Securities and Exchange Commission

Division of Corporation Finance

100 F Street, N.E., Mail Stop 3720

Washington, D.C. 20549

 

Re:   

Viacom Inc.

Preliminary Information Statement on Schedule 14C

Filed June 17, 2016

File No. 001-32686

Dear Mr. Spirgel:

On behalf of Viacom Inc., set forth below are the comments (the “Comments”) of the staff (the “Staff”) of the Securities and Exchange Commission (the “Commission”) received in your letter dated June 27, 2016 concerning our Preliminary Information Statement on Schedule 14C. References to “we”, “us”, “our” and the “Company” refer to Viacom Inc. For your convenience, our responses follow the sequentially numbered Comments copied in bold from your letter.

* * * * *

General Overview of Action, page 3

 

 1. Please discuss the impact of the Bylaw Amendments on any current negotiations involving the sale of Paramount Pictures Corporation. Discuss the impact of the Bylaw Amendments on the results of operation and financial condition of Paramount. Please discuss the company’s future relationship with Paramount, and its status as an integrated subsidiary of the company, in light of the changes in governance vis-à-vis Paramount and Viacom.

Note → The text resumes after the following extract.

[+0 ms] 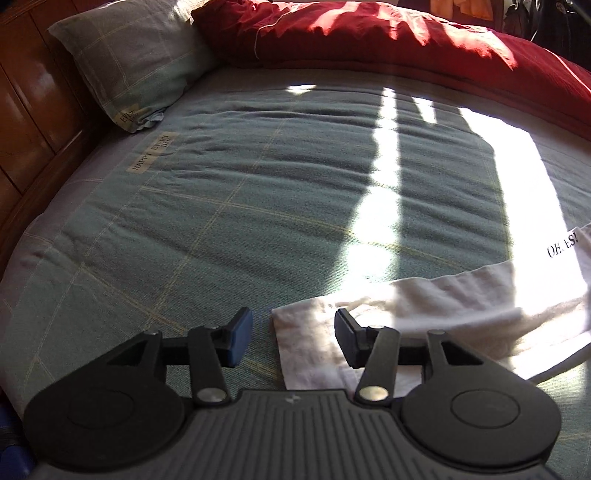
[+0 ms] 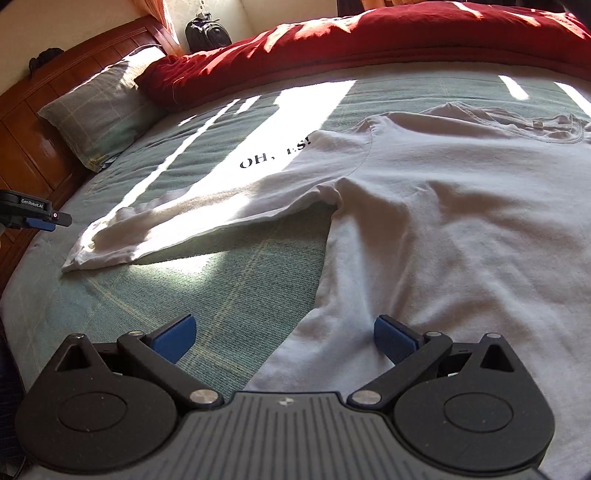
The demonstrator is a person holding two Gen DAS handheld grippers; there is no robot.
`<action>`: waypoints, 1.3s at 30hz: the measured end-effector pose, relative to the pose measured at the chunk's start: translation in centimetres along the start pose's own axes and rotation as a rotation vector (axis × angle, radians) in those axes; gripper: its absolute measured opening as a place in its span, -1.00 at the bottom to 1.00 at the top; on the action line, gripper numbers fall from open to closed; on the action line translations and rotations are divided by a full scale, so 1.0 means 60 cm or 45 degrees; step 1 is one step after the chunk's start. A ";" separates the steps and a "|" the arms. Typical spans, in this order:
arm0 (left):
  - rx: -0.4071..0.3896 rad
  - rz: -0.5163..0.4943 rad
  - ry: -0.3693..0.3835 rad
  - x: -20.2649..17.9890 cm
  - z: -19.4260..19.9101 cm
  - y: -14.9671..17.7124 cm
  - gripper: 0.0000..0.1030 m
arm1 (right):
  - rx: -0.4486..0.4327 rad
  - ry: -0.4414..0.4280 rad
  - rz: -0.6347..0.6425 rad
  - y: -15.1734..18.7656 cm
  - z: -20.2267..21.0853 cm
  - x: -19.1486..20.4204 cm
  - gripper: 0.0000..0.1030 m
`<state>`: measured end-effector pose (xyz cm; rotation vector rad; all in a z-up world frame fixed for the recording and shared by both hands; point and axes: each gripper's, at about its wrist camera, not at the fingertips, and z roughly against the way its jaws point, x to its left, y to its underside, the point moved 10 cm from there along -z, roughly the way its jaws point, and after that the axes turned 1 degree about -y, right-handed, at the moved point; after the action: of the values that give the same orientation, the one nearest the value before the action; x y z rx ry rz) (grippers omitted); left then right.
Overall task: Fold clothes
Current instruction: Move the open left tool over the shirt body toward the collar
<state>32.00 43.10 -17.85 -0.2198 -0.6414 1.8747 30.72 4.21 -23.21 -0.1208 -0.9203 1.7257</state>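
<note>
T-shirt point(image 2: 443, 229) — white, lying spread on green checked bedsheet point(image 2: 229, 280), neck end toward far side, body filling right half of right-wrist view. Sleeve point(image 2: 177, 221) stretching out to the left, "OH, YES!"-type print partly washed out by sunlight, cuff end lying flat near the sheet's left edge. In left-wrist view, same sleeve point(image 1: 424, 306) running in from the right, cuff end resting just below the tool.

Left gripper point(image 1: 293, 338) hovering over sleeve cuff, jaws standing apart approx. halfway — cuff corner lying between them on the sheet, pads not pressing on fabric as far as visible. Also showing at left edge of right-wrist view point(image 2: 40, 218), just off the cuff.

Right gripper point(image 2: 284, 338) pointing down at shirt's side edge below the armpit, jaws wide apart, right pad over white fabric, left pad over bare sheet; nothing clamped.

Lying beyond: red duvet point(image 2: 369, 44) bunched along far side of bed, grey-green checked pillow point(image 1: 133, 62) at top left against wooden headboard point(image 1: 29, 110). Sun falling in bright bands across sheet and shirt. Dark bag point(image 2: 207, 33) hanging by wall behind headboard.
</note>
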 end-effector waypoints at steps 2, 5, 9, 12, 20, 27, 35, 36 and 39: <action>0.012 0.016 0.054 -0.014 0.007 0.002 -0.02 | 0.041 -0.116 0.052 0.019 0.003 0.051 1.00; 0.011 -0.040 0.233 -0.092 0.033 0.004 -0.01 | 0.133 -0.284 0.186 0.049 0.017 0.119 1.00; -0.004 -0.219 0.469 -0.246 0.081 0.013 0.01 | 0.138 -0.311 0.240 0.052 0.072 0.117 1.00; 0.018 -0.319 0.703 -0.392 0.121 0.028 0.04 | 0.107 -0.205 0.209 0.038 0.119 0.055 1.00; 0.137 -0.459 1.055 -0.709 0.149 0.079 0.21 | 0.035 -0.033 0.094 0.041 0.200 -0.105 1.00; 0.146 -0.439 0.927 -0.722 0.084 0.094 0.24 | -0.053 -0.093 -0.044 0.046 0.222 -0.171 1.00; 0.079 -0.318 0.807 -0.628 0.085 0.039 0.23 | -0.099 -0.031 -0.198 0.045 0.240 -0.257 1.00; 0.043 -0.337 0.830 -0.637 0.101 0.033 0.24 | -0.112 -0.017 -0.207 0.041 0.247 -0.264 1.00; -0.004 -0.372 0.966 -0.690 0.138 0.016 0.39 | -0.162 0.025 -0.229 0.028 0.266 -0.283 1.00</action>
<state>43.85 2.54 -17.50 -0.7520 -0.1381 1.3611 27.64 -18.61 -19.36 -0.1346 -0.9962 1.4981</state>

We respectfully note the Staff’s comment. As the Company has publicly disclosed, the Company is exploring opportunities for a significant strategic minority investment in Paramount Pictures, but not a sale of Paramount Pictures. No transaction has been agreed, and any such transaction would be subject to approval of the Viacom Board of Directors; the purported Bylaw Amendments would now require that such approval be unanimous. We have added the following disclosure on page 3 to clarify this point:

“As the Company has previously disclosed, it is exploring opportunities for a significant strategic minority investment in Paramount. Any such transaction would be subject to approval of the Board of Directors. If the June 6 Purported Bylaw Amendments are valid, then any such transaction must be unanimously approved by all of the members of the Board of Directors then in office.”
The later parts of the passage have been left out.